Dr. Charles R. Cahn, an important early and continuing contributor to GPS signal and waveform design, passed away in January 2021. His accomplishments spanned a lifetime of contributions to GPS signal and receiver developments.
Cahn was a pioneer and a major contributor in the area of analysis and design of GPS signal structures and receivers. His work on the 621-B program, and during Phase-I of GPS was vital in defining the GPS signal structures. Subsequently, he made critical contributions to GPS modernization including analysis and design of key elements of the military GPS signal. He participated in M-code wave-form design as well as contributing to the design of the GPS L5 signal and the proposed design of the Replacement Code for the civilian GPS L2 signal. He was also instrumental in the development and analysis of a similar Time Division Data Multiplexing (TDDM) approach for the M-code signal, enabling benefits of a dataless signal component.
As chief scientist at Magnavox, he directed an early study that helped establish the GPS wave-form and participated in the design and development of GPS user equipments for military and civilian applications.

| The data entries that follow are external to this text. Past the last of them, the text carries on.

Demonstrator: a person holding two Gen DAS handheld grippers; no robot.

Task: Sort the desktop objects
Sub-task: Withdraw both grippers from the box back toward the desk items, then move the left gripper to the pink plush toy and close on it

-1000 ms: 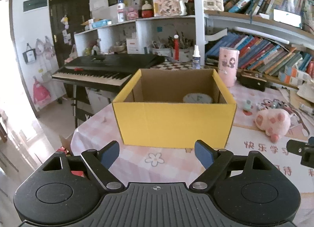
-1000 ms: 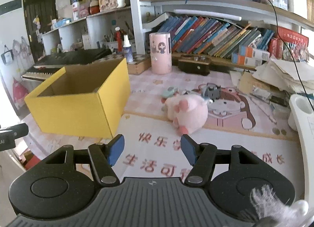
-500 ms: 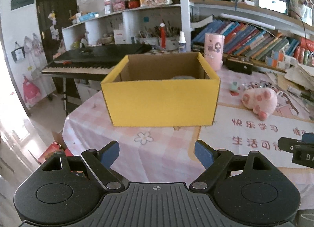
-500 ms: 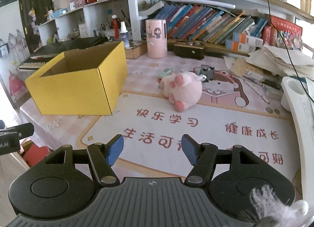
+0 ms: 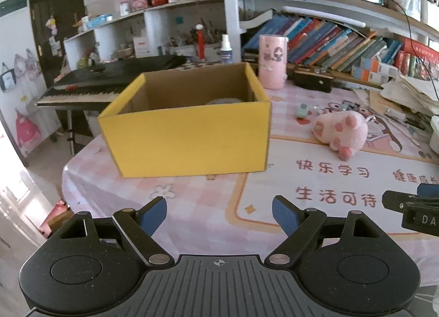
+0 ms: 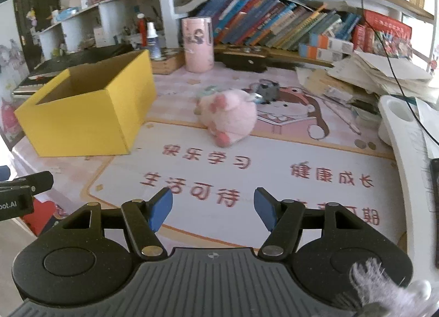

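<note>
A yellow cardboard box [image 5: 189, 138] stands open on the pink table mat, with a grey round thing [image 5: 223, 101] inside. It also shows in the right wrist view [image 6: 82, 122]. A pink plush toy [image 5: 341, 131] lies to the box's right; in the right wrist view the toy [image 6: 229, 116] is ahead of centre. A small green item [image 5: 302, 110] and a grey item [image 6: 267, 93] lie behind the toy. My left gripper [image 5: 219, 215] is open and empty, well short of the box. My right gripper [image 6: 213, 207] is open and empty, short of the toy.
A pink cylinder [image 6: 198, 42], a spray bottle [image 5: 226, 49] and a black case [image 6: 244, 59] stand at the back under bookshelves. Loose papers [image 6: 370, 75] pile at the right. A white holder [image 6: 395, 119] sits at the right edge. A keyboard [image 5: 109, 83] stands beyond the table's left edge.
Both grippers have pulled back and away from the box and toy, which look smaller and farther now. The left view has swung right. Both jaws stay open.
</note>
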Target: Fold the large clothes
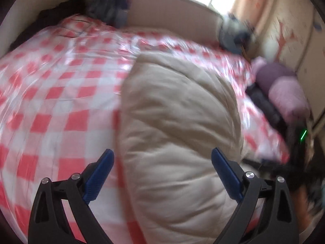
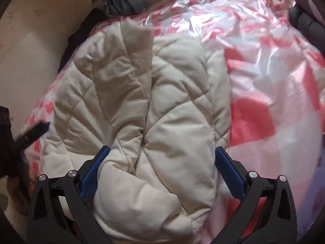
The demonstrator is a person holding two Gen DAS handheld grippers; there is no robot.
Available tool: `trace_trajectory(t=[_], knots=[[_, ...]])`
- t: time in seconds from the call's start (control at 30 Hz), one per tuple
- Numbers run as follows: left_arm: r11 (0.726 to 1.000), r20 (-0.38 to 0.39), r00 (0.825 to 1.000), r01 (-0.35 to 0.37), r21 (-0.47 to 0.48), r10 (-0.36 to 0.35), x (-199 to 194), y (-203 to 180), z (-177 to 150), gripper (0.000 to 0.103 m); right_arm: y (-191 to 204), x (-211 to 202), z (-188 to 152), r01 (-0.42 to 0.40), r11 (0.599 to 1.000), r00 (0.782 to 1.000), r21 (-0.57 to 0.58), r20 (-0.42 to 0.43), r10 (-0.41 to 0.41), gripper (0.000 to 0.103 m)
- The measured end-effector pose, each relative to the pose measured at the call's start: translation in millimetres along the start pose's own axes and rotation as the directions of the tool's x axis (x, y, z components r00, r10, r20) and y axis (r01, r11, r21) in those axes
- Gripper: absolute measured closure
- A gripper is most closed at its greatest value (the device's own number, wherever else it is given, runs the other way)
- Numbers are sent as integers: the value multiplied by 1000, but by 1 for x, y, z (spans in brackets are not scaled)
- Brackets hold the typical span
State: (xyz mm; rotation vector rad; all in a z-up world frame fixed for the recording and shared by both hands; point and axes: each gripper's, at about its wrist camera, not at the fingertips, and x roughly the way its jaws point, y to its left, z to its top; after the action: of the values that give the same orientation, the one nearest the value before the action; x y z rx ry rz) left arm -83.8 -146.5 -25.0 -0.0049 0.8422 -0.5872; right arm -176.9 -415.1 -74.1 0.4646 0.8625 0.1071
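Above the cream quilted jacket (image 2: pixel 142 105) on the checkered sheet (image 1: pixel 50 85), both the left gripper (image 1: pixel 162 156) and the right gripper (image 2: pixel 162 154) were held wide apart, nothing gripped.

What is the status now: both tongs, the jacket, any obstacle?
Left tongs open, holding nothing. Right tongs open, over cream quilted jacket. Jacket bunched on checked bed cover, fold unfinished. No obstacle on jacket.

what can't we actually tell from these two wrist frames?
- Left wrist view: motion blur smears the dark clutter at the bed's far side; unidentifiable.
- Left wrist view: quilted jacket near end is cut off by the frame bottom.
- Right wrist view: jacket's zipper and collar are hidden by its own folds.
- Right wrist view: left gripper is edge-cropped and blurred.
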Motion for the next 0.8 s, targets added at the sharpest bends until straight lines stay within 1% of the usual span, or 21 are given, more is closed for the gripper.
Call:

He retired from the Magnavox APS Company as Vice President in 1990. For a period he was chief scientist at SiRF Technology and continued to provide services there as a consultant, then became chief technology officer at the WirelessHome Corporation while also working as a consultant to the Aerospace Corporation.
He received his B.E.E., M.E.E. and Ph.D. from Syracuse University in 1949, 1951 and 1955, respectively, was a fellow of the Institute of Electrical and Electronics Engineers and the Institute of Navigation.
He received ION’s 2004 Kepler Award in 2004 “For sustained and profound technical contributions, leadership, and analysis, from the early 1970’s through current modernization activities, which have shaped the most basic GPS signal structures, pioneered receiver signal processing techniques, and thereby substantially improved system performance for both military and civilian GPS users.”
In recounting the early history of GPS, Brad Parkinson recalled the most important early studies aimed at selecting the best passive ranging technique for the navigation signal. Experts including Dr. Fran Natali, Dr. Jim Spilker and Dr. Charles Cahn concluded that the best technique was a variation of a new communications modulation known as code division multiple access (CDMA). Cahn advocated a C/A code length of 2047 chips, while Spilker wanted 511. Parkinson split the difference, yielding the code length of 1023 that the world enjoys today.
A memorial will be held for Dr. Cahn on February 27, 2021.